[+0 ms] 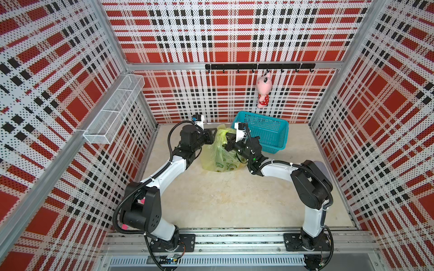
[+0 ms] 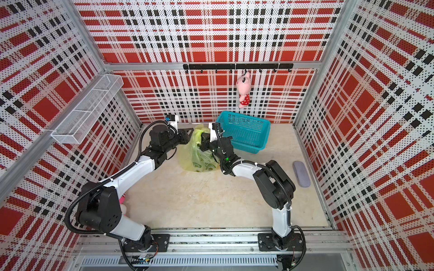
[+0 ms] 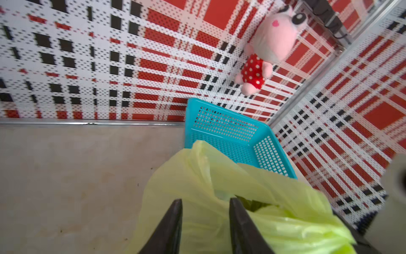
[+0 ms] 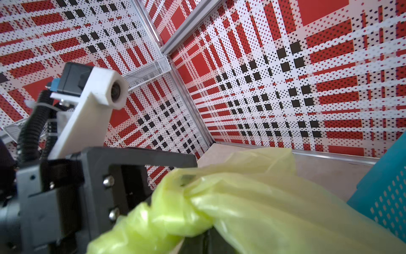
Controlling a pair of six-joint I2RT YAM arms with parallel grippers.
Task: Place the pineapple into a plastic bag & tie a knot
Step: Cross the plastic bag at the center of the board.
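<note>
Top view, plastic bag [image 1: 212, 151], beige tabletop [image 1: 223, 199], plaid walls [image 1: 234, 35]

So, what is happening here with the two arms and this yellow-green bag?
Both arms meet at the top of the plastic bag, which stands next to the teal basket. The right gripper is shut on a twisted handle strip of the bag. The left gripper has its jaws apart, right at the bag's mouth. The handles are bunched into what looks like the knot, probably not yet tight. Something dark green shows inside the bag.
</note>
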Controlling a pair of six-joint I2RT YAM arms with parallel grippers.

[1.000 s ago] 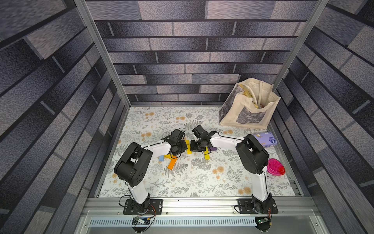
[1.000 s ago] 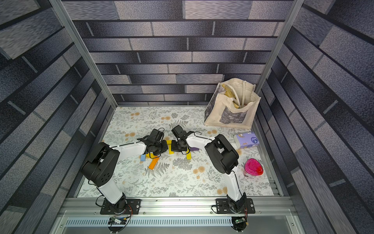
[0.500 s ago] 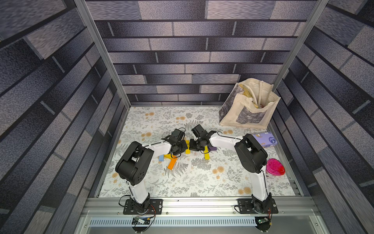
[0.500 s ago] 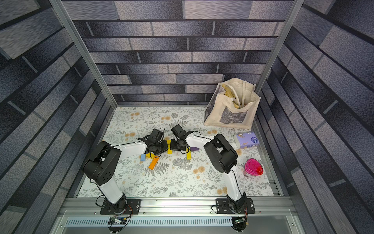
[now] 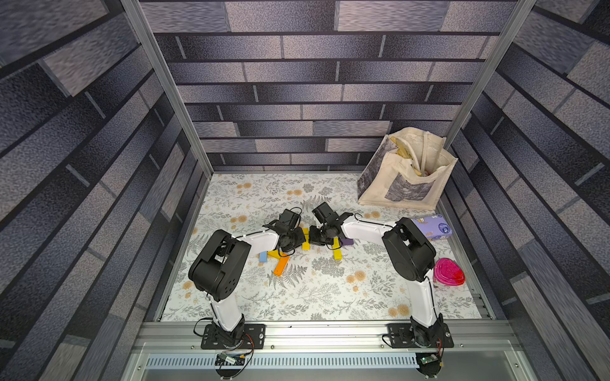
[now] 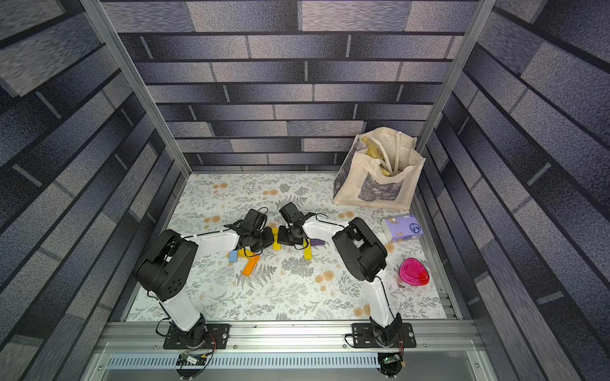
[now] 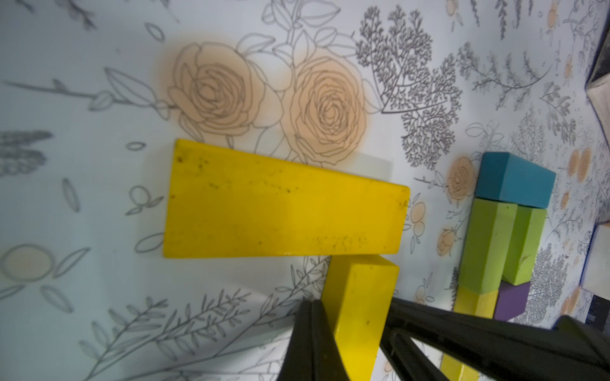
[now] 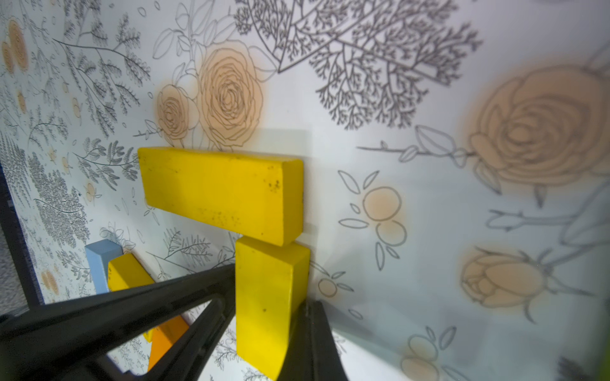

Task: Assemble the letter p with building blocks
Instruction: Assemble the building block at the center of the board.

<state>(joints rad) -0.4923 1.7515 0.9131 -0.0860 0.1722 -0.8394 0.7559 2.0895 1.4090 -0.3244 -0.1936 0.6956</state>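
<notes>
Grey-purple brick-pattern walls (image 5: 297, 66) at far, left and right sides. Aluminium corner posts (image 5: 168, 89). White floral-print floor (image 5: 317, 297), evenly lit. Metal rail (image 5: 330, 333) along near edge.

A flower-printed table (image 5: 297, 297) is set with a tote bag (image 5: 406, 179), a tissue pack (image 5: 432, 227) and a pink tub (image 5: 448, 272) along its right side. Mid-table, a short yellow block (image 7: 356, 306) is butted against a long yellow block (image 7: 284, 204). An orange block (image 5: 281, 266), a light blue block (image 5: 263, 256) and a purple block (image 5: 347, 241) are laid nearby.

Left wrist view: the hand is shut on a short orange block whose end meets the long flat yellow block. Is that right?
Not quite: the left wrist view shows the short block in the left hand is yellow, not orange. Its end does meet the long flat yellow block.
</notes>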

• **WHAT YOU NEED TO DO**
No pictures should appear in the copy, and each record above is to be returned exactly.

• **SOLUTION FOR THIS EXERCISE**
[+0 ms] 
[+0 ms] 
[+0 ms] 
[+0 ms] 
Controlling a pair of six-joint I2RT YAM arms with parallel grippers.
Task: Place the pineapple into a plastic bag & tie a knot
Step: Cross the plastic bag at the center of the board.
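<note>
Top view, plastic bag [image 1: 212, 151], beige tabletop [image 1: 223, 199], plaid walls [image 1: 234, 35]

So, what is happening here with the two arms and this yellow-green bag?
Both arms meet at the top of the plastic bag, which stands next to the teal basket. The right gripper is shut on a twisted handle strip of the bag. The left gripper has its jaws apart, right at the bag's mouth. The handles are bunched into what looks like the knot, probably not yet tight. Something dark green shows inside the bag.
</note>
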Controlling a pair of six-joint I2RT YAM arms with parallel grippers.

[1.000 s ago] 
[1.000 s ago] 
[0.500 s ago] 
[0.500 s ago] 
[now] 
[now] 
[now] 
[now] 

Task: Assemble the letter p with building blocks
Instruction: Assemble the building block at the center of the board.

<state>(joints rad) -0.4923 1.7515 0.9131 -0.0860 0.1722 -0.8394 0.7559 2.0895 1.4090 -0.3244 -0.1936 0.6956</state>
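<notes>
Grey-purple brick-pattern walls (image 5: 297, 66) at far, left and right sides. Aluminium corner posts (image 5: 168, 89). White floral-print floor (image 5: 317, 297), evenly lit. Metal rail (image 5: 330, 333) along near edge.

A flower-printed table (image 5: 297, 297) is set with a tote bag (image 5: 406, 179), a tissue pack (image 5: 432, 227) and a pink tub (image 5: 448, 272) along its right side. Mid-table, a short yellow block (image 7: 356, 306) is butted against a long yellow block (image 7: 284, 204). An orange block (image 5: 281, 266), a light blue block (image 5: 263, 256) and a purple block (image 5: 347, 241) are laid nearby.

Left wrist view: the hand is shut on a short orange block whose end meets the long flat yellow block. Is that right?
Not quite: the left wrist view shows the short block in the left hand is yellow, not orange. Its end does meet the long flat yellow block.
</notes>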

This output completes the exercise.